MATERIAL TO PROCESS Start Marker

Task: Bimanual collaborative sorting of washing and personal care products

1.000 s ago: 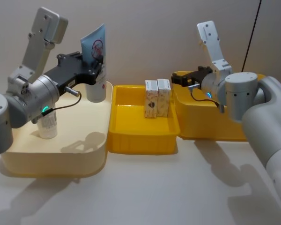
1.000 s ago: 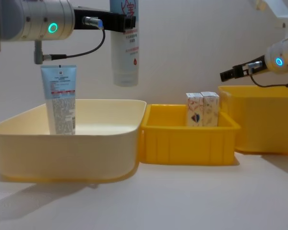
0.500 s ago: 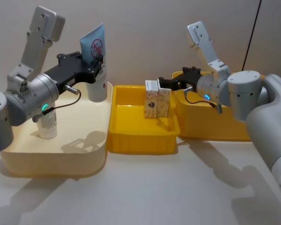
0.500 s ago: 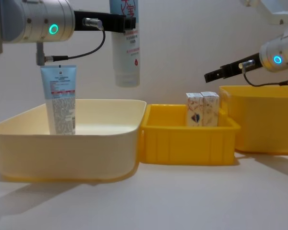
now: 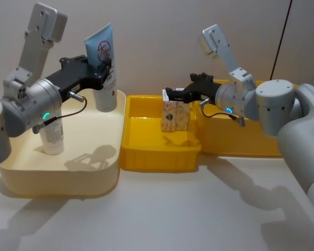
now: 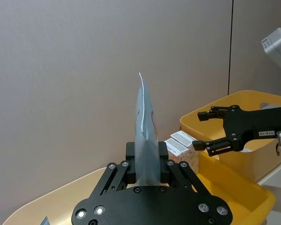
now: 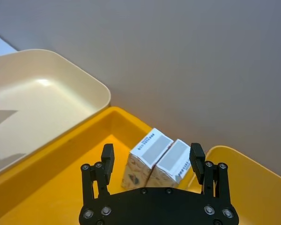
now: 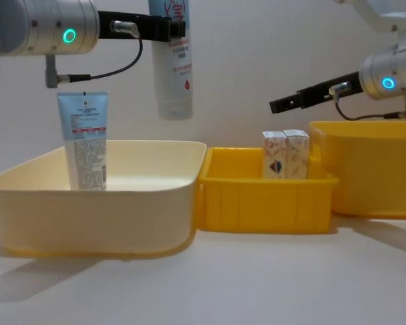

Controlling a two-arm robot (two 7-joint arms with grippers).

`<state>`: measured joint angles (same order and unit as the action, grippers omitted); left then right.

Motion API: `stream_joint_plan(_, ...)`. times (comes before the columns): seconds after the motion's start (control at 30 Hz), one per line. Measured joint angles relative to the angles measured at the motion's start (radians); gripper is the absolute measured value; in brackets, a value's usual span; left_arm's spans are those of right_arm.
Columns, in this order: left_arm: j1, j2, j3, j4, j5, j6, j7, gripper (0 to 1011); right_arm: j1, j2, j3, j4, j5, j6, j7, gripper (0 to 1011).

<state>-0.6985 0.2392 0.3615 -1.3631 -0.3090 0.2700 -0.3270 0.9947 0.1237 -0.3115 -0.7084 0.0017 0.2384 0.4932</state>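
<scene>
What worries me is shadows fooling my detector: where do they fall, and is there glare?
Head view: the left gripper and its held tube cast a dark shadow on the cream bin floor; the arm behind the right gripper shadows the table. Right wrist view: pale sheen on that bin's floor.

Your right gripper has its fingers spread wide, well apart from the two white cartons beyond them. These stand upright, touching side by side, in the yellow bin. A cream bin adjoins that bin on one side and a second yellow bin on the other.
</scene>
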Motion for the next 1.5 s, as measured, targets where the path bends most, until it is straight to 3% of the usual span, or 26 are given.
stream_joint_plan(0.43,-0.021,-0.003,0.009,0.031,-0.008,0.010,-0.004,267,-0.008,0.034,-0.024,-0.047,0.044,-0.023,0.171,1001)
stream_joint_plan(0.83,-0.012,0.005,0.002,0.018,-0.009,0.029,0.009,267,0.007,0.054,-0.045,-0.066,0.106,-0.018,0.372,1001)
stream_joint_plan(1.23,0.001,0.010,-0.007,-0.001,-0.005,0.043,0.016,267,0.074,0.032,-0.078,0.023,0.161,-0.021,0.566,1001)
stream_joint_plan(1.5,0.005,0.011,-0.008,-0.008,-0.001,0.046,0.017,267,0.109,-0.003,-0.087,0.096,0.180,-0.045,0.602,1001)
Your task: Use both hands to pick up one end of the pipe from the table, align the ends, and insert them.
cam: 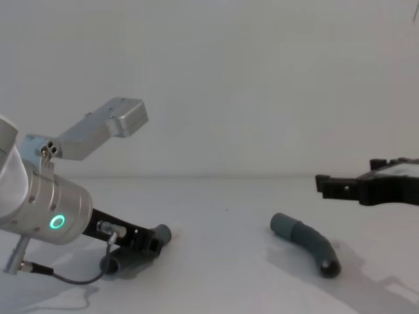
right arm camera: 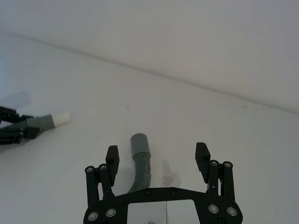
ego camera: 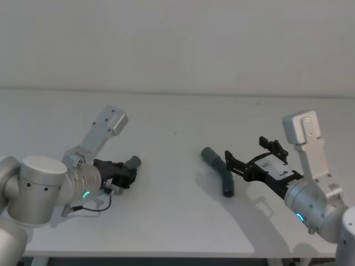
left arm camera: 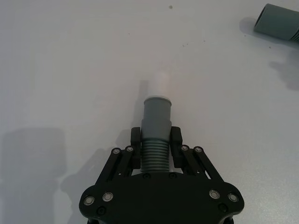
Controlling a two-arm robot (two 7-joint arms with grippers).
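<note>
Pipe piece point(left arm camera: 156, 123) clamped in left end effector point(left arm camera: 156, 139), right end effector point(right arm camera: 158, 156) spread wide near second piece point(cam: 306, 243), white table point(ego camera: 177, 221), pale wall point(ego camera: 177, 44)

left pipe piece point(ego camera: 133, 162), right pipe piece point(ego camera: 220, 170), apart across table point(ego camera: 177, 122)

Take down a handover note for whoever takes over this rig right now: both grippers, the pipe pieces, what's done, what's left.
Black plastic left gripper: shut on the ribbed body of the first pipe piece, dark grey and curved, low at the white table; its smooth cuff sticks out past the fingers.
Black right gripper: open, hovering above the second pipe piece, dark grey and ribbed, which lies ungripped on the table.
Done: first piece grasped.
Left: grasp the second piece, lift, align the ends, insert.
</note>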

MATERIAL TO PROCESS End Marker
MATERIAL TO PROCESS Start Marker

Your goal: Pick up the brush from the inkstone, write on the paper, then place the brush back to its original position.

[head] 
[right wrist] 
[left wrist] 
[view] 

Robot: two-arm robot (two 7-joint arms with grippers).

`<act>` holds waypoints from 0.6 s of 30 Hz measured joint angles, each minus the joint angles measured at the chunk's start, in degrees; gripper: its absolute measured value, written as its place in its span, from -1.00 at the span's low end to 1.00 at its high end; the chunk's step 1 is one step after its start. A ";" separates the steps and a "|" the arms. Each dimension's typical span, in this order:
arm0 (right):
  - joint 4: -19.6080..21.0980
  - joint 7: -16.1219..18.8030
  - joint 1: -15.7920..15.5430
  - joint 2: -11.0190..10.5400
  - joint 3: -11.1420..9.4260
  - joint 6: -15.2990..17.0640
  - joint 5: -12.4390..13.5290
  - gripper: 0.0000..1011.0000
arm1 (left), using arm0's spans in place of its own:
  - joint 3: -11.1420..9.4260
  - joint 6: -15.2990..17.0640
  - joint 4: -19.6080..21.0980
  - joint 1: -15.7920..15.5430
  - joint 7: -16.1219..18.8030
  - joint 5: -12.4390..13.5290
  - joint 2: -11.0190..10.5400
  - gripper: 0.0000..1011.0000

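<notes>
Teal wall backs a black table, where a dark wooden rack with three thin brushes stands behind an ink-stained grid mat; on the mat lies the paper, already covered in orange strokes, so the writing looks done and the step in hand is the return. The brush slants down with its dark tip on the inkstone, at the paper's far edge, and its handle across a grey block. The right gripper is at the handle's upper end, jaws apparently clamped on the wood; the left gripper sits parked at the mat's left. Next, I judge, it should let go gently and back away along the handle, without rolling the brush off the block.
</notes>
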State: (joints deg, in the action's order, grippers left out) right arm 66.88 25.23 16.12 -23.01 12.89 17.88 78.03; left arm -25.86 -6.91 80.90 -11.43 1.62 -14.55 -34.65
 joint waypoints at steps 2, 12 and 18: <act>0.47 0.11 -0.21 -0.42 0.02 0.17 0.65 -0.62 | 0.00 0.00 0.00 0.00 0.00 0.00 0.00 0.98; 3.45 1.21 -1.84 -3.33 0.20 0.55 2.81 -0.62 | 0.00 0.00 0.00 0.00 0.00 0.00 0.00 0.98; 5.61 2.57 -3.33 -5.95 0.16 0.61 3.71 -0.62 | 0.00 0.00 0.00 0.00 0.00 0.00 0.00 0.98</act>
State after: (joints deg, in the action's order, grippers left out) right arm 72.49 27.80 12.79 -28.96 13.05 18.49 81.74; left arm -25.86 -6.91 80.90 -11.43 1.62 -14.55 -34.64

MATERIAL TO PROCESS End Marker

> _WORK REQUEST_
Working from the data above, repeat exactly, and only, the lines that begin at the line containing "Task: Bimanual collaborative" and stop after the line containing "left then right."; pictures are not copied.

> _TASK RESPONSE_
Task: Bimanual collaborative sorting of washing and personal care products

1.000 s ago: 
1.000 s ago: 
0.500 s ago: 
0.500 s ago: 
now: 
now: 
now: 
now: 

Controlling a two-arm robot (two 7-joint arms with grippers).

`<state>`: measured joint angles (same order and unit as the action, grippers omitted); left then right.

The required output has been supplied.